Through addiction, rehabilitation, and a post-recovery conversion from Catholicism to Buddhism, director Abel Ferrara has exhibited a scrappy sense of survival, a persistence reflected in films running the gamut from intimate chamber pieces to the wildly experimental. Yet even though he now carries himself with newfound (and frankly touching) calm, his tumultuous past cannot help but find its way into his newest movie, Tommaso, which joins a body of work chronicling troubled characters in downward spirals, most notably 1990’s Bad Lieutenant and 1993’s Dangerous Game.
Where Harvey Keitel’s tortured cop and Matthew Modine’s impulsive Hollywood A-lister were stand-ins for Ferrara, this time around it’s Willem Dafoe, who plays the title character, an American filmmaker in Rome. Tommaso amounts to something of a “composited autobiography” between actor and director, and as in previous films Ferrara’s “presence” never feels forced or performative. The casting of Ferrara’s wife, Cristina Chiaric, as Tommaso’s wife, and his daughter Anna as his child, adds to the authenticity. (This is not new: Ferrara cast a former wife and a girlfriend as themselves in two earlier movies.) On top of that, Ferrara’s own Roman apartment is the central location of Tommaso. All this domesticity serves a distinct purpose, which is to put the concept of domesticity itself under a microscope. And what’s revealed, in largely unscripted, improvisational fashion, is just how confounding and contradictory it can be: equal parts tranquility and tempest.
We see the former as Tommaso accompanies Anna to the playground or prepares dinner with Cristina. And when apart from his family he’s happily busy bouncing across a picturesque Rome to Italian classes (where he’s a student) and acting seminars (where he’s a teacher), from his favorite open-air cafe to AA meetings. He’s also hard at work researching and scripting his next film (which in another self-referential gesture is Ferrara’s own Siberia, a long-gestating project that had its festival premier earlier this year).
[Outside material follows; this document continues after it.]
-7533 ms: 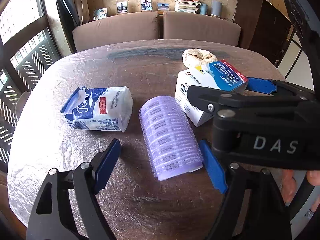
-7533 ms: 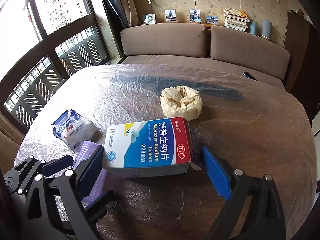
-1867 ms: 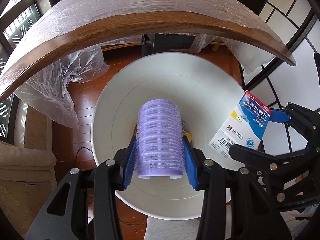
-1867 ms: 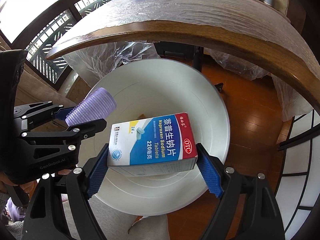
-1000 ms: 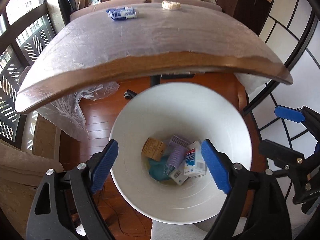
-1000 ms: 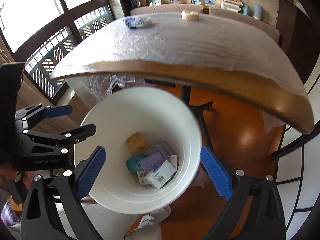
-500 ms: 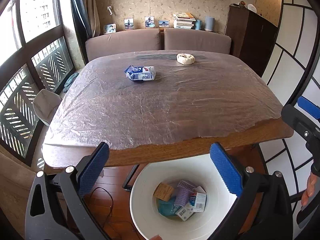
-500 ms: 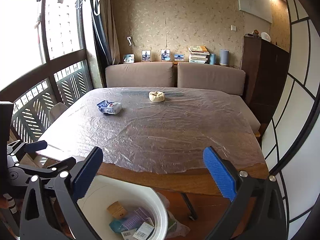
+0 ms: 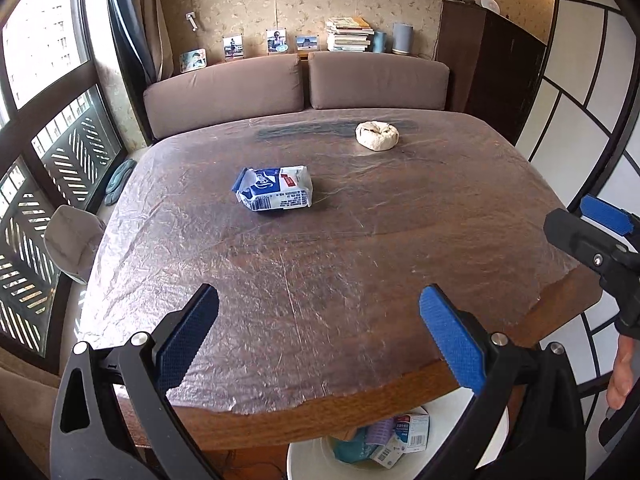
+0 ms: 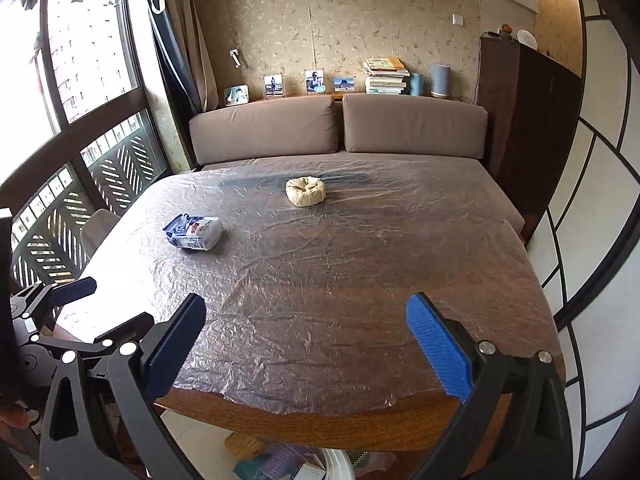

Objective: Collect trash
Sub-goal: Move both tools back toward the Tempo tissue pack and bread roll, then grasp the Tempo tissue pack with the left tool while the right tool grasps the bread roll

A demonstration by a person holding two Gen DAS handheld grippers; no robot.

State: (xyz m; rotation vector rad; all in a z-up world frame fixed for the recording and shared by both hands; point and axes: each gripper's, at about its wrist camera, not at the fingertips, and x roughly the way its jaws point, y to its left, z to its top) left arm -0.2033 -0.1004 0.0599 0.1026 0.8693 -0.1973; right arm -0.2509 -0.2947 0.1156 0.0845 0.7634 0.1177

But this idyll doesn’t last long. Ferrara gradually chips away at the illusion of happy domesticity he’s created. We learn that Tommaso is sexually frustrated, a situation not helped by the fact that Anna sleeps in the same bed as mother and father. He’s also insecure and prone to hallucinations that Cristina is having an affair with a younger, attractive Italian man. These moments of self-doubt are subtle at first, slipping in among the quotidian rhythms of the narrative. But soon the visions begin to take over, and as they do, his grasp on reality seems to slip: Are his dreams encroaching on his real life, or is it the other way around?